REPUBLIKA.CO.ID, JAKARTA -- Pemerintah memastikan akan mengatur kualitas layanan operator telekomunikasi dalam Rancangan Peraturan Pemerintah (RPP) Postelsiar. Ini untuk membantu mendorong ekonomi, terlebih pada saat pandemi Covid-19.
"Pemenuhan quality of service merupakan kunci utama dalam telekomunikasi. Itu dapat menggerakkan perekonomian dan beberapa komponen lapangan usaha. Dengan adanya UU Cipta Kerja merupakan kesempatan membenahi berbagai kelemahan fundamental dan peningkatan layanan telekomunikasi. Kemenko perekonomian menggunakan momentum ini dengan menyiapkan strategi-strategi nasional pengembangan ekonomi digital," kata Plt Kepala Bidang Ekosistem Ekonomi Digital Kemenko Perekonomian Bayu Anggara dalam keterangan di Jakarta, Senin (7/12).

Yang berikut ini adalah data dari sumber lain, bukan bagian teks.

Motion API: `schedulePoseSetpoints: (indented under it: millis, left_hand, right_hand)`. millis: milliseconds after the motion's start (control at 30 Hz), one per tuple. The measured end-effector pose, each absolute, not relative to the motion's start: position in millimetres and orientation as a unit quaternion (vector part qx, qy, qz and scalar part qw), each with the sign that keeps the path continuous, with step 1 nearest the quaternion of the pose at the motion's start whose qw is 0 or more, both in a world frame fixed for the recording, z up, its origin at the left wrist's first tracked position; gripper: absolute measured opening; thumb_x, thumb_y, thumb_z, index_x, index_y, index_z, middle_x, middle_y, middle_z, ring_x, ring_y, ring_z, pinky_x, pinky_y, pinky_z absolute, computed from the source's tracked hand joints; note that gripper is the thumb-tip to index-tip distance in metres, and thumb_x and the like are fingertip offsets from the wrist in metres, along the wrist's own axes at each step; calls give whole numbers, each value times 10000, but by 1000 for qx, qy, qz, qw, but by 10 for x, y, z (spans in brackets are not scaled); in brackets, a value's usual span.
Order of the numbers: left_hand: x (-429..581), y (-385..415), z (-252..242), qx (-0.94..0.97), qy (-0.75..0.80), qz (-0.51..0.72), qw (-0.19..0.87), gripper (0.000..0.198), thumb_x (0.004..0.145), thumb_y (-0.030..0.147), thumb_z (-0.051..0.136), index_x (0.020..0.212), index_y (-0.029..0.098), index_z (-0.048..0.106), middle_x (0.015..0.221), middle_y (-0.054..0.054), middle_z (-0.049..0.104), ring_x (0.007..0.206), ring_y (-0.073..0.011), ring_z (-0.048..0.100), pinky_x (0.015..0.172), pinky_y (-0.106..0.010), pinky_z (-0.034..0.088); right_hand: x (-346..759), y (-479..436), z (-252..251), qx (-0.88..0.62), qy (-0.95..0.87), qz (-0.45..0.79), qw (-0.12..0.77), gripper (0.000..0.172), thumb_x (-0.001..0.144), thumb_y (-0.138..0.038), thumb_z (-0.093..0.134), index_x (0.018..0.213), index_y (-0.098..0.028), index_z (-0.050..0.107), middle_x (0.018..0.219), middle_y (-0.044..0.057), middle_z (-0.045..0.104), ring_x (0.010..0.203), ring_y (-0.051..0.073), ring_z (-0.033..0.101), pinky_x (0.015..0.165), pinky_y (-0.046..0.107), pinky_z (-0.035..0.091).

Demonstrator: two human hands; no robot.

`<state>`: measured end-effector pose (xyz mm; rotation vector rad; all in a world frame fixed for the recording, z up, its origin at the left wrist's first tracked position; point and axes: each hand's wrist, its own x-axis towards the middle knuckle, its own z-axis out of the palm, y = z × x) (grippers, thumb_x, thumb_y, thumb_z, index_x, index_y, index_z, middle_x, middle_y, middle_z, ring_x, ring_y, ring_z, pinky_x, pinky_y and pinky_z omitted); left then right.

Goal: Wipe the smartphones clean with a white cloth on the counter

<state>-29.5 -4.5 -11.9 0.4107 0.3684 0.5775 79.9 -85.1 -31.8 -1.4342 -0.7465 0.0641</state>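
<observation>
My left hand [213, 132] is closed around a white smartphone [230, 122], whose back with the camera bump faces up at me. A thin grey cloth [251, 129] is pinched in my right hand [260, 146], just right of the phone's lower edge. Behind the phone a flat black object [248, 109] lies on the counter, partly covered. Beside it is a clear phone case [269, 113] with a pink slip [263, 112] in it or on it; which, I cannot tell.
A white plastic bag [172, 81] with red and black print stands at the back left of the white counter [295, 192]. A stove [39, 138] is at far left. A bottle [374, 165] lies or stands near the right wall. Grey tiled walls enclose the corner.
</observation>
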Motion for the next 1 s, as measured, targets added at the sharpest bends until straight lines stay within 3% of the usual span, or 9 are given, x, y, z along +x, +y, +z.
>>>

Dengan adanya UU Cipta Kerja dan RPP Postelsiar yang mengatur kualitas layanan, lanjut Anggara, dapat menciptakan penyelenggaraan telekomunikasi yang optimal sehingga masyarakat dapat menikmati layanan telekomunikasi yang merata dengan kualitas yang sama di seluruh wilayah Indonesia. Anggara mengharapkan peran aktif dan partisipasi publik untuk dapat mengevaluasi penyelenggaraan telekomunikasi.
Saat ini masyarakat mengeluhkan layanan telekomunikasi yang tidak stabil dan tidak merata yang belum sepenuhnya mendukung kegiatan normal baru. Hal tersebut, katanya, karena penyelenggara telekomunikasi gemar perang harga sehingga mengorbankan kualitas layanan.
Plt Direktur Pengendalian Pos dan Informatika Kemkominfo Sabirin Mochtar mengatakan kerangka regulasi mengenai kualitas layanan untuk telekomunikasi sudah tertuang dalam Peraturan Menteri (PM) Nomor 13 tahun 2019. Jika nantinya kualitas layanan akan dimasukkan ke dalam RPP Postelsiar, lanjutnya, akan memberikan pijakan yang kuat bagi Kemenkominfo untuk dapat melakukan pemantauan layanan yang diberikan operator telekomunikasi.
"Ketentuan umum mengenai quality of service ini akan dimasukkan ke dalam RPP Postelsiar. Detail teknis nya nanti ada di Peraturan Menteri (PM). Karena perkembangan teknologi begitu cepat jadi nanti hal-hal teknis detail lebih baik di level PM," ujar Sabirin.
Sementara itu Wakil Ketua Yayasan Lembaga Perlindungan Konsumen (YLKI) Sudaryatmo menuturkan pada 2020 ini ada 227 aduan konsumen. Dari jumlah tersebut layanan telekomunikasi menempati urutan nomor dua setelah belanja daring.
Yang kerap dikeluhkan oleh masyarakat, kata dia, kesenjangan akses dan kecepatan yang tidak stabil. Karena itu YLKI mengapresiasi jika pemerintah memasukkan minimum kewajiban pembangunan dan standar kualitas layanan yang harus dipenuhi operator di dalam RPP Postelsiar.
"Memang RPP Postelsiar sudah mengatur mengenai pengawasan kualitas layanan. Akan tetapi belum ada penetapan coverage dan standar kualitas layanan minimum yang harus dipenuhi operator," ujar Sudaryatmo.